• _PROBLEM DESCRIPTION_
Repeat exactly, and only, the lines below starting at the line that contains "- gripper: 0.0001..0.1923" and ending at the line that contains "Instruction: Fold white", inclusive of both.

• _INFORMATION PROVIDED_

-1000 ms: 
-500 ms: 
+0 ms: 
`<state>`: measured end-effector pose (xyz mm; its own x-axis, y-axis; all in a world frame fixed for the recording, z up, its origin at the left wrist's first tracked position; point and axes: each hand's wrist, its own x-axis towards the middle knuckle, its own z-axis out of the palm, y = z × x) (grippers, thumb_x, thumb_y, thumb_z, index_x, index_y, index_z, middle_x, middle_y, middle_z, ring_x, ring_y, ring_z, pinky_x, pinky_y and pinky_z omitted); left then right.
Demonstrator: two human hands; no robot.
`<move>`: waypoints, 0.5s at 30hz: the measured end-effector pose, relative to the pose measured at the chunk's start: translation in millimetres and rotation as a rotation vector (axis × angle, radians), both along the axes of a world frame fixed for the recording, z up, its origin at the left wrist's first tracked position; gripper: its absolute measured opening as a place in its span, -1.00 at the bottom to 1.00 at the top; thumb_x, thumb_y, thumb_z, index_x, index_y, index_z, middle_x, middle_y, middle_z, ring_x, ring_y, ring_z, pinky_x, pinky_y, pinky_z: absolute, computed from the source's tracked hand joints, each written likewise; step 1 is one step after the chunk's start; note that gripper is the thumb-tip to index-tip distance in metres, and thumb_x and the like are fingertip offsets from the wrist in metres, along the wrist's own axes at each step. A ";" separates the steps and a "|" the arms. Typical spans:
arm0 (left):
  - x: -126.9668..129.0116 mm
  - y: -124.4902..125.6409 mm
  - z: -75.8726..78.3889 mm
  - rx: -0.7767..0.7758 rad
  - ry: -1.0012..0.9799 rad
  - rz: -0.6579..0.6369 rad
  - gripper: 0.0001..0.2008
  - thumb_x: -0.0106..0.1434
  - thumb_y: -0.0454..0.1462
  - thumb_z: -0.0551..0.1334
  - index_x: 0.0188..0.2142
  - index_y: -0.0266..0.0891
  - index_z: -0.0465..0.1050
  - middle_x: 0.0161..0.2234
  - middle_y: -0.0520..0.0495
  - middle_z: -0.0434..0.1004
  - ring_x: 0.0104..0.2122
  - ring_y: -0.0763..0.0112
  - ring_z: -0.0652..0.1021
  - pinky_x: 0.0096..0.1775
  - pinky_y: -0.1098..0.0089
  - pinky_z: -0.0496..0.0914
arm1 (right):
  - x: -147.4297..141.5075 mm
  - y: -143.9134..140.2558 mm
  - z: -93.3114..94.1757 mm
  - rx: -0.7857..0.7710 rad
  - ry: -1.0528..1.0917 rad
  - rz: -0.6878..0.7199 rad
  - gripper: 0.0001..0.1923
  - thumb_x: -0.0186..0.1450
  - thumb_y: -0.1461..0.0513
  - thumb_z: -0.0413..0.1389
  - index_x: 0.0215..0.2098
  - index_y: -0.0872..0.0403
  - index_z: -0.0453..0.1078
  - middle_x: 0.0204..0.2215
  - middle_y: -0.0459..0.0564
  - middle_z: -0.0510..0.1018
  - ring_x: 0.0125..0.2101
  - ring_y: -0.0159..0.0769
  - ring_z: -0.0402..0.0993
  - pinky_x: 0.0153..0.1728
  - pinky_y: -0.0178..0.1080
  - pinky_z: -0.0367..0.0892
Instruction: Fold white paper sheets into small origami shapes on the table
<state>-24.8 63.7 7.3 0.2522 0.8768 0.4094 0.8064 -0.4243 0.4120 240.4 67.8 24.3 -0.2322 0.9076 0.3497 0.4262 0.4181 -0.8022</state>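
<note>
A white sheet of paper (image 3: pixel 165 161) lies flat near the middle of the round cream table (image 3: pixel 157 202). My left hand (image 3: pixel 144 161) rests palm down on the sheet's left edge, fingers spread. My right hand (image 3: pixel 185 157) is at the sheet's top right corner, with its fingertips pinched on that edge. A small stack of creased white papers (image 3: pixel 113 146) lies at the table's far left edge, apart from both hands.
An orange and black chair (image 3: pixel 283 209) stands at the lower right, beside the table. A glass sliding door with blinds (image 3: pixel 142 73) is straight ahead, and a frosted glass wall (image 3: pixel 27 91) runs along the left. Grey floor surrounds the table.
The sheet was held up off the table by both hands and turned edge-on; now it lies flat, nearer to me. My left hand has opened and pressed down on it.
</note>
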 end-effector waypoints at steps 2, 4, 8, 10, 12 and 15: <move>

• _EXPECTED ANSWER_
  - gripper: 0.0001..0.1923
  - thumb_x: -0.0186..0.1450
  - thumb_y: -0.1461..0.0513
  - thumb_z: -0.0413..0.1389
  - index_x: 0.0215..0.2098
  - index_y: -0.0872..0.0403
  - index_z: -0.0453..0.1078
  - middle_x: 0.0204..0.2215
  - middle_y: -0.0459..0.0564
  - middle_z: -0.0510..0.1018
  - ring_x: 0.0125..0.2101
  - ring_y: -0.0159..0.0769
  - ring_z: -0.0402..0.0993
  - pinky_x: 0.0153..0.1728
  - pinky_y: -0.0178..0.1080
  - pinky_z: -0.0367..0.0892
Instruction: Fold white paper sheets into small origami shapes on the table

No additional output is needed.